Headline.co.id, Kota Gorontalo ~ Dinas Kesehatan, Pengendalian Penduduk dan Keluarga Berencana Provinsi Gorontalo telah berhasil mendistribusikan Dental Chair ke sejumlah Puskesmas di wilayah kabupaten. Alat kesehatan ini diperoleh melalui program pengajuan usulan alat kesehatan tahun 2024 dalam kerangka Program Strengthening of Primary Healthcare in Indonesia (SOPHI) yang diinisiasi oleh Kementerian Kesehatan Republik Indonesia.
Kepala Dinkes P2KB Provinsi Gorontalo, Anang S. Otoluwa, menyatakan bahwa distribusi tahap ini difokuskan pada tiga Puskesmas di Kabupaten Gorontalo yang sebelumnya telah mengajukan permohonan. Ketiga Puskesmas tersebut adalah Puskesmas Pulubala, Puskesmas Pilohayanga, dan Puskesmas Batudaa Pantai. Semua Dental Chair telah dikirim dan diterima dengan baik oleh masing-masing fasilitas kesehatan.
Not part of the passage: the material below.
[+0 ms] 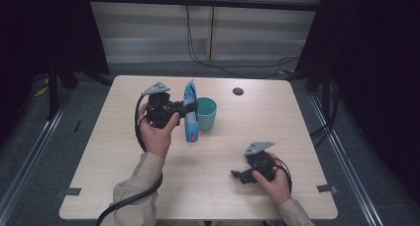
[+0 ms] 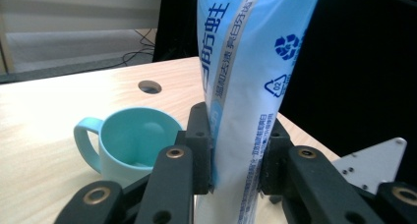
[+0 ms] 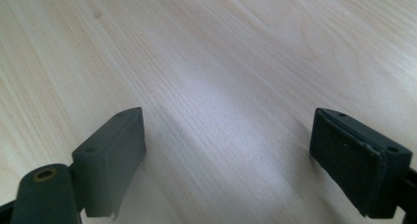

Anang menekankan bahwa kehadiran Dental Chair ini merupakan terobosan signifikan untuk menunjang pelayanan kesehatan gigi dan mulut di tingkat dasar. “Dental Chair merupakan salah satu alat kesehatan penting yang digunakan dalam pelayanan kesehatan gigi dan mulut di Puskesmas. Keberadaan alat ini sangat menunjang peningkatan mutu layanan kesehatan primer bagi masyarakat,” ujar Anang pada Jumat (16/1/2026).
Menurut Anang, dengan adanya peralatan yang memadai, diharapkan masyarakat akan semakin terbantu dalam mengakses pemeriksaan dan perawatan gigi yang lebih baik. Program SOPHI, yang menjadi sumber pendanaan alat tersebut, merupakan bagian dari proyek besar Indonesia Health Systems Strengthening Project (IHSS). Program ini berkomitmen untuk memperkuat fondasi layanan kesehatan primer di Indonesia, mencakup Puskesmas, Pustu, dan Posyandu.
Fokus utama program ini adalah pada penyediaan alat kesehatan standar, penguatan upaya promotif dan preventif, serta peningkatan kualitas tenaga kesehatan, dengan tujuan akhir mendukung tercapainya cakupan kesehatan semesta. Mekanisme pengajuannya dimulai dari usulan yang diajukan oleh Dinas Kesehatan kabupaten atau kota kepada Kementerian Kesehatan RI.
Untuk tahap distribusi saat ini, proses masih berlangsung di Puskesmas lokus di Kabupaten Gorontalo dan rencananya akan dilanjutkan ke kabupaten serta kota lainnya di dalam provinsi. “Kami berharap alat kesehatan yang disalurkan oleh Kementerian Kesehatan RI ini dapat dimanfaatkan secara optimal untuk menunjang pelayanan kesehatan di Puskesmas, khususnya bagi masyarakat Gorontalo,” tambah Anang.